Exercise requirements
Repeat the lines below exactly as they appear, but leave out the images.

Source records
%%

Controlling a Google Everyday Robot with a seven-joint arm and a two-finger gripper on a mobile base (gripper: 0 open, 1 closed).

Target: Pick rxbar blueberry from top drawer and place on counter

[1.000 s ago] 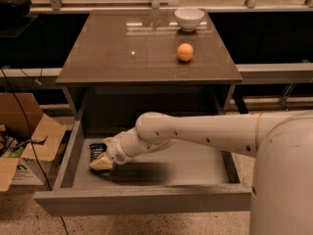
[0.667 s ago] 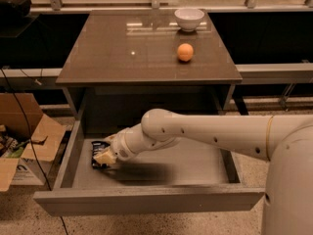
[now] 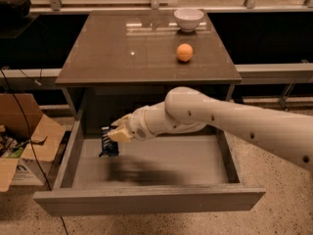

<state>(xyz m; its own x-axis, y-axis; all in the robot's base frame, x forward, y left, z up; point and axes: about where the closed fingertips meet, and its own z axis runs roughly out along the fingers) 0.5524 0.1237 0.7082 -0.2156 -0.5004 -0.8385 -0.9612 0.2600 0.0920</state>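
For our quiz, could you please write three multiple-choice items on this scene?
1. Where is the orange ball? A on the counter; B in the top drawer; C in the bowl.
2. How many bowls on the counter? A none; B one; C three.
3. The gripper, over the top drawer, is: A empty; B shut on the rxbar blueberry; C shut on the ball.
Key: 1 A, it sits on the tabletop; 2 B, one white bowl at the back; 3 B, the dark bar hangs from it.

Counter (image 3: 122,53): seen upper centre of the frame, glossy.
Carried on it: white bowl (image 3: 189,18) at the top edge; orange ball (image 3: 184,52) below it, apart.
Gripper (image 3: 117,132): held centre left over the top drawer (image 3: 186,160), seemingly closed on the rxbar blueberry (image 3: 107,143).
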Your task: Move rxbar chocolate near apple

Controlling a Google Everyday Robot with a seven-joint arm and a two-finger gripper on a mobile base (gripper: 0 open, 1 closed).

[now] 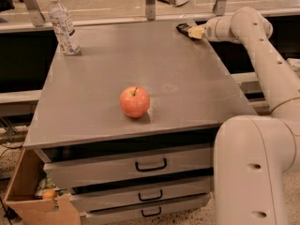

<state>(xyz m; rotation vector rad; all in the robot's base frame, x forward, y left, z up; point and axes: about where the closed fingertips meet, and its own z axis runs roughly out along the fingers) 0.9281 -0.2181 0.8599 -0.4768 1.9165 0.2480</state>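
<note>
Drawers [150,165]: bottom centre, stacked under the table, dark handles.
Apple [134,102]: centre of frame, stem up on the grey table [93,78].
Water bottle [63,25]: upper left, upright at the far corner.
Rxbar chocolate [182,28]: upper right, far table edge, dark sliver at the gripper's tip, well apart from the apple.
Gripper [190,31]: upper right, low over that edge; wide or narrow, impossible to say.

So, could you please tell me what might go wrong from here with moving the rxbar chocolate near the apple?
1. The rxbar chocolate lies at the far right corner of the table, by the gripper; a nudge could push it off the edge.
2. The apple is round and sits loose near the front edge; a bump from the arriving bar could roll it off.
</note>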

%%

Problem solution
Controlling a Google Everyday Robot with a seven-joint arm and a two-finger gripper on a mobile base (gripper: 0 open, 1 closed).

Target: Pick rxbar blueberry from top drawer and place on counter

[1.000 s ago] 
[0.667 s ago] 
[now] 

<state>(xyz m; its own x-axis, y-axis; all in the robot's base frame, x forward, y left, z up; point and axes: about where the closed fingertips meet, and its own z axis runs roughly out along the fingers) 0.5524 0.1237 0.7082 -0.2156 -0.5004 -0.8385 -0.9612 0.2600 0.0920</state>
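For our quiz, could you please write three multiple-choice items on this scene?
1. Where is the orange ball? A on the counter; B in the top drawer; C in the bowl.
2. How many bowls on the counter? A none; B one; C three.
3. The gripper, over the top drawer, is: A empty; B shut on the rxbar blueberry; C shut on the ball.
Key: 1 A, it sits on the tabletop; 2 B, one white bowl at the back; 3 B, the dark bar hangs from it.

Counter (image 3: 122,53): seen upper centre of the frame, glossy.
Carried on it: white bowl (image 3: 189,18) at the top edge; orange ball (image 3: 184,52) below it, apart.
Gripper (image 3: 117,132): held centre left over the top drawer (image 3: 186,160), seemingly closed on the rxbar blueberry (image 3: 107,143).
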Your task: Move rxbar chocolate near apple

Controlling a Google Everyday Robot with a seven-joint arm and a two-finger gripper on a mobile base (gripper: 0 open, 1 closed).

[now] 

<state>(xyz m; rotation vector rad; all in the robot's base frame, x forward, y left, z up; point and axes: about where the closed fingertips meet, and its own z axis runs roughly out along the fingers) 0.9281 -0.2181 0.8599 -0.4768 1.9165 0.2480</state>
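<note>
Drawers [150,165]: bottom centre, stacked under the table, dark handles.
Apple [134,102]: centre of frame, stem up on the grey table [93,78].
Water bottle [63,25]: upper left, upright at the far corner.
Rxbar chocolate [182,28]: upper right, far table edge, dark sliver at the gripper's tip, well apart from the apple.
Gripper [190,31]: upper right, low over that edge; wide or narrow, impossible to say.

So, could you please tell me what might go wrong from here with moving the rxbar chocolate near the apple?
1. The rxbar chocolate lies at the far right corner of the table, by the gripper; a nudge could push it off the edge.
2. The apple is round and sits loose near the front edge; a bump from the arriving bar could roll it off.
</note>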

There is nothing more to this exercise.